- Born: August 5, 1941 Milwaukee, Wisconsin, U.S.
- Died: July 18, 2020 (aged 78) Galesburg, Illinois, U.S.
- Education: University of Michigan Queen’s University of Belfast University of North Carolina Princeton University (PhD)
- Occupation: Author

= Robert Hellenga =

American author (1941–2020)

Robert Hellenga (August 5, 1941 – July 18, 2020) was an American novelist, essayist, and short story author.

His eight novels included The Sixteen Pleasures, The Fall of a Sparrow, Blues Lessons, Philosophy Made Simple, The Italian Lover, Snakewoman of Little Egypt, The Confessions of Frances Godwin and Love, Death, & Rare Books. In addition to these works, he wrote a novella, Six Weeks in Verona, along with a collection of short stories in The Truth About Death and Other Stories. Hellenga also published scholarly essays and literary or travel essays in various venues, including The National Geographic Traveler, The New York Times Sophisticated Traveler, and The Gettysburg Review.

Hellenga was born in Milwaukee, Wisconsin and grew up in Milwaukee and Three Oaks, Michigan. He did his undergraduate work at the University of Michigan and his graduate work at the Queen’s University of Belfast, the University of North Carolina, and Princeton University. He received his Ph.D. from Princeton and began teaching English literature at Knox College in Galesburg, Illinois, in 1968. In 1973–74 he was co-director of the ACM Seminar in the Humanities at the Newberry Library in Chicago, and in 1982–83 he directed the ACM Florence programs in Florence, Italy. He also worked and studied in Bologna, Verona, and Rome. He was distinguished writer in residence and professor emeritus at Knox College. Hellenga was married and had three daughters.

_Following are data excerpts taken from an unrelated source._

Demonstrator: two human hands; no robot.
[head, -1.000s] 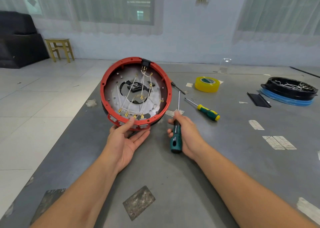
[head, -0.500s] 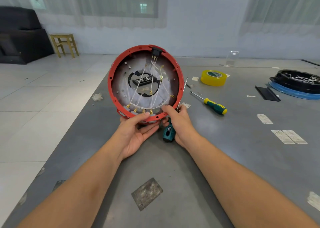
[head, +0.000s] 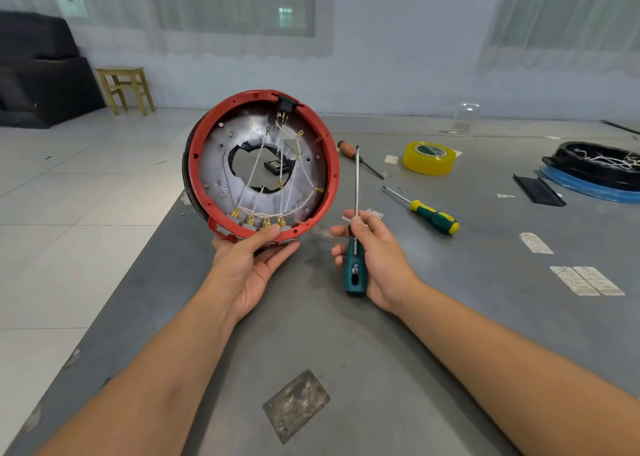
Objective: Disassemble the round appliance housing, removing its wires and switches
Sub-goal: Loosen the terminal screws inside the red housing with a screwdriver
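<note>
Left hand (head: 254, 261) cradles the round housing (head: 261, 164) from below at its 6 o'clock edge, thumb curled over the red rim, fingers underneath. Housing is tipped up on edge, open face twd the camera, lifted off the grey table (head: 450, 317) near its left side. Shape: shallow ring, red plastic rim w/ small screw holes, dull silvery metal plate inside w/ a jagged-edged central opening. Thin white wires (head: 258, 175) run roughly 12-to-6 across the plate, ending in brass terminals on grey switches (head: 258, 225) along the bottom. Black socket (head: 286, 103) sits at 12 o'clock on the rim.

Right hand (head: 375, 258) grips a green-handled screwdriver (head: 355, 241), fingers wrapped round the handle; long axis near vertical, steel shaft pointing up to 12, just beside the housing at its 3 o'clock, not touching.

On the table at 1–3 o'clock from the housing: wood-handled screwdriver (head: 360, 159), green-yellow screwdriver (head: 424, 211), glossy yellow tape roll (head: 429, 157), flat black strip (head: 538, 190), black round tray w/ white wires on a blue ring (head: 599, 170).
</note>
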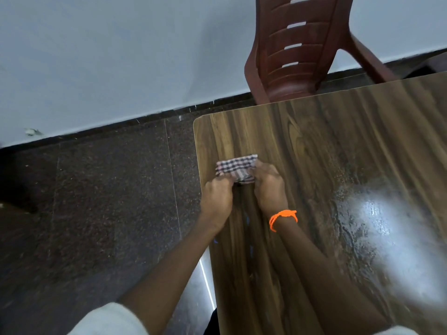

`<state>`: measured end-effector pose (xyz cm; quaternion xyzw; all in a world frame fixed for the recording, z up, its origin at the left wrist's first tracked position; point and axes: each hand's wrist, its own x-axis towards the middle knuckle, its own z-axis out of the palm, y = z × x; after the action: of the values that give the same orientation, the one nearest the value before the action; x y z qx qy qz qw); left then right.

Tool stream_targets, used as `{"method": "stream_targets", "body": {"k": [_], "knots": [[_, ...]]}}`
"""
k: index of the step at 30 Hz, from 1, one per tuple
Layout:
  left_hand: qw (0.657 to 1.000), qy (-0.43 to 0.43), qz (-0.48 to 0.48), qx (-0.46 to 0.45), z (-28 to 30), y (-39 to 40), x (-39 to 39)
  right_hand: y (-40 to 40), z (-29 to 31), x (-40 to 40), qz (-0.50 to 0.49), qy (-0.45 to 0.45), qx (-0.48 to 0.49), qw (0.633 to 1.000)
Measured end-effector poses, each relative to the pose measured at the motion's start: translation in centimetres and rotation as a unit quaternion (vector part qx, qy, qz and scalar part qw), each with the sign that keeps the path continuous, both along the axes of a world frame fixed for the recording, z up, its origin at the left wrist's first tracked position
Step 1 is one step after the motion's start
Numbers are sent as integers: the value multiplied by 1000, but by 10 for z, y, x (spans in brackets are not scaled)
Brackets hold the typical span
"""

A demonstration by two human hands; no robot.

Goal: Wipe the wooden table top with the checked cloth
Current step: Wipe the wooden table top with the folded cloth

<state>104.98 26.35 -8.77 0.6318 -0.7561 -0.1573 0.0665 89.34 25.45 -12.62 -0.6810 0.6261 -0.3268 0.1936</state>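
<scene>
Table top (pixel 326 153), hands-hidden checked cloth (pixel 233 166)

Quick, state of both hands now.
Left hand: fingers curled, gripping the folded checked cloth.
Right hand: fingers curled, gripping the same cloth.

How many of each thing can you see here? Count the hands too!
Hands: 2, the left hand and the right hand, both gripping the cloth
Checked cloth: 1
Wooden table: 1
Brown plastic chair: 1
Orange wristband: 1
Total: 6
</scene>
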Motion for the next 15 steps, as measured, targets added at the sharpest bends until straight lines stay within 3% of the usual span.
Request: {"method": "stream_targets", "body": {"k": [7,12,15], "knots": [[999,34,-31,2,-10,71,-19,76,-14,-34,-15,27,-20,999],[997,10,-70,-13,-13,43,-51,62,-8,-57,-94,46,-5,995],[999,4,-38,17,-11,21,-49,42,0,-49,-84,48,0,995]]}}
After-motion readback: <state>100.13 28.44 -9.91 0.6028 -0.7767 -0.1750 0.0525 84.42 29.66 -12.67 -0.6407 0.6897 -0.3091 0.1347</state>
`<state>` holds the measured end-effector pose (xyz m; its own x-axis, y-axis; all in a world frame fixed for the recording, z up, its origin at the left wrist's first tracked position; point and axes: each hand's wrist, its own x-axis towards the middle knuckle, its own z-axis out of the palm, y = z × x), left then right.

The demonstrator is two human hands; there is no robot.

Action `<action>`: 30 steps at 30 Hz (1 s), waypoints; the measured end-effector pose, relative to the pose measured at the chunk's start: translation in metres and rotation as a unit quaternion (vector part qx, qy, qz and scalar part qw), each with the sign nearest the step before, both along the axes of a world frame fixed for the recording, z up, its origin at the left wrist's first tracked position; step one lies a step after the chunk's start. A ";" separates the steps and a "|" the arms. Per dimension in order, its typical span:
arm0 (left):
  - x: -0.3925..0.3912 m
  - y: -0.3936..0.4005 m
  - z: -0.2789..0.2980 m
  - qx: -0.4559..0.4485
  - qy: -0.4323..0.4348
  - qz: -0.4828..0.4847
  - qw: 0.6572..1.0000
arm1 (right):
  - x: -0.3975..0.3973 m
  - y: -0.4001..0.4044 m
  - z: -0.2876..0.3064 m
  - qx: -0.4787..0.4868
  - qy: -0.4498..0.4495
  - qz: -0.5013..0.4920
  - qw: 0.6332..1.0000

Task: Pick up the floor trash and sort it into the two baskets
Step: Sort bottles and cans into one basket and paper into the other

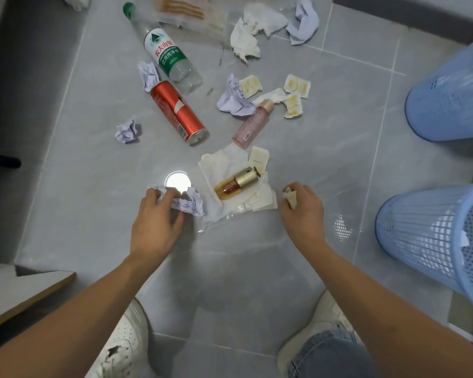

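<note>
A grey tiled floor [298, 110] is seen from above, with trash scattered over it. Two light blue mesh baskets stand at the right edge: the far basket [453, 96] is set near the top right, and the near basket [432, 241] is seen lower down, tilted towards the camera, with a scrap of white paper visible at its rim. A clear water bottle [167, 50] with a green cap and a green and white label is laid on the floor at upper centre, and a red can [178, 111] is laid just below it, both on their sides. A pink bottle [253, 122] is laid to the right of the can, beside crumpled lilac paper and yellowish wrappers. A white tissue [224, 170] is spread in the middle of the floor, and a small gold bottle [236, 182] is rested on it. Crumpled white tissues are seen along the top edge. The left hand [156, 214] is lowered to the floor, its fingers curled round a crumpled lilac paper ball [189, 203] just left of the tissue. The right hand [303, 208] is closed round a small white paper wad [290, 196], held just right of the tissue and well short of the baskets.
</note>
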<state>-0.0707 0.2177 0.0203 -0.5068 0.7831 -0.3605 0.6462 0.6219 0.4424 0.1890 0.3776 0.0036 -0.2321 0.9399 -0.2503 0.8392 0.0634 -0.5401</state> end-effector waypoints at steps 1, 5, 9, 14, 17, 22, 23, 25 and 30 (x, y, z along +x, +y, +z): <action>0.003 0.004 0.011 0.008 -0.001 -0.008 1.000 | 0.003 0.000 0.009 -0.002 0.003 -0.003 1.000; 0.027 0.039 0.070 0.022 0.015 -0.069 0.997 | 0.020 0.002 0.067 0.001 0.036 -0.030 0.999; 0.083 0.099 0.145 0.059 0.002 -0.135 0.989 | 0.063 0.018 0.145 0.013 0.062 -0.089 0.994; 0.188 0.185 0.214 0.103 -0.024 -0.248 0.963 | 0.161 0.051 0.223 0.041 0.026 -0.178 0.983; 0.259 0.222 0.232 0.118 -0.029 -0.302 0.945 | 0.229 0.064 0.240 0.052 -0.010 -0.213 0.976; 0.353 0.247 0.224 0.084 -0.032 -0.349 0.933 | 0.304 0.074 0.237 0.056 -0.029 -0.259 0.964; 0.366 0.249 0.218 0.075 -0.034 -0.359 0.930 | 0.312 0.076 0.233 0.053 -0.037 -0.263 0.963; 0.386 0.253 0.207 0.055 -0.032 -0.374 0.925 | 0.324 0.075 0.224 0.037 -0.054 -0.262 0.963; 0.403 0.257 0.196 -0.010 -0.016 -0.431 0.902 | 0.333 0.067 0.220 -0.022 -0.087 -0.246 0.965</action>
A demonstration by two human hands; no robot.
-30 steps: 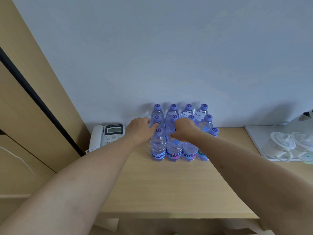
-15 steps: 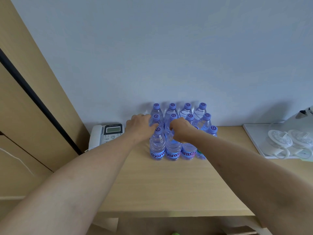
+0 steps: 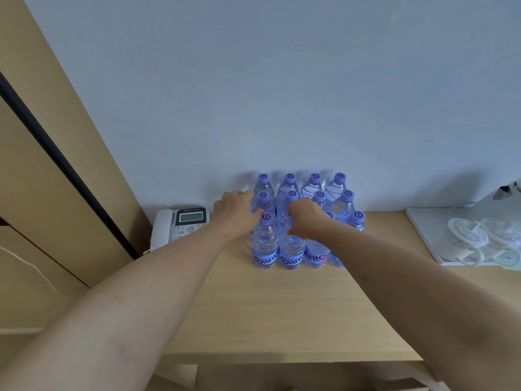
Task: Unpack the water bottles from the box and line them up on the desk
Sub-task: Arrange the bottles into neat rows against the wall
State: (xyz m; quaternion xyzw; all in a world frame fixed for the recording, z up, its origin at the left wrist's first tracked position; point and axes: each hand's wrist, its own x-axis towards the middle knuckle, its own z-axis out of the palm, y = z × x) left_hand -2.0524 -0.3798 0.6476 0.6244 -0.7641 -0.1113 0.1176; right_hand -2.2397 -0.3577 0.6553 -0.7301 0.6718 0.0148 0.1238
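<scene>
Standing upright on the desk (image 3: 282, 311), packed in rows against the wall beyond both hands: water bottles (image 3: 306, 218), likely so the block stays square. Reaching in from the near-left, left hand (image 3: 235, 211) curling round the left flank of the second row, apparently steadying it. Closing over the top of a front-row bottle (image 3: 291, 251), right hand (image 3: 306, 220) (cap hidden underneath). No box showing.

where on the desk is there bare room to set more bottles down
Bare: the wide desk front, before the water bottles; a strip between bottles and white tray. Crowded: the back by the wall, telephone to bottles.
</scene>
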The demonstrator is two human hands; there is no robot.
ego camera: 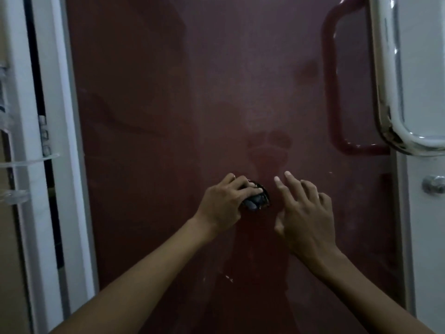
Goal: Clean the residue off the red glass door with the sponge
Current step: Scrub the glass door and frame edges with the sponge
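Red glass door (168, 116): left hand (222, 203) grips sponge (256, 200) mid-panel.

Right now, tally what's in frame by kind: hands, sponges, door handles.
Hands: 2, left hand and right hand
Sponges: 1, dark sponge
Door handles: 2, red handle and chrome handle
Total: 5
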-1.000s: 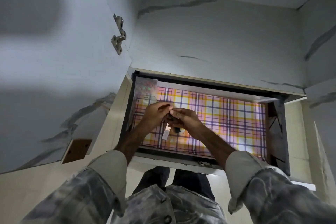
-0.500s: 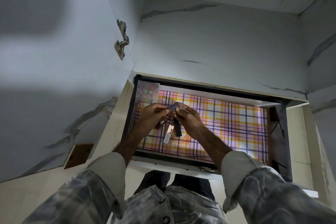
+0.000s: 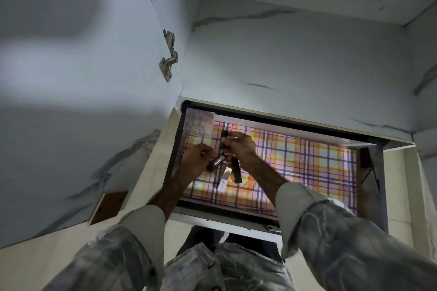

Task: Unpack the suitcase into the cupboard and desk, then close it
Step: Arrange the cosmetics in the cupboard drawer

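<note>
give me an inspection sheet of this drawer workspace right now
surface: open drawer, plaid liner mostly bare
job's things: white tube and black stick on the liner; clear box in the far left corner
clutter: nothing seen
hands: left hand holds a small reddish tube; right hand pinches a small dark piece
cables: nothing seen
surroundings: marbled cupboard wall, metal hinge on the open door; suitcase not in view

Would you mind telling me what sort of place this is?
Probably the inside of a fitted cupboard: an open drawer lined with checked paper, a door hinge on the side panel, and marble-patterned walls.
</note>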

Hellenga received awards for his fiction from the Illinois Arts Council and from the National Endowment for the Arts. The Sixteen Pleasures received The Society of Midland Authors Award for Fiction published in 1994. The Fall of a Sparrow was included in the Los Angeles Times list of the "Best Fiction of 1998" and the Publishers Weekly list of the "Best 98 Books." Snakewoman of Little Egypt, was included in The Washington Posts list of "The Best Novels of 2010" and Kirkus Reviews list of "2010 Best Fiction: The Top 25." The audio version of Snakewoman was a 2011 Audie Award Winner for Literary Fiction. The Confessions of Frances Godwin received The Society of Midland Authors' Award for fiction published in 2014.

Hellenga died of neuroendocrine cancer on July 18, 2020, at his home in Galesburg, Illinois.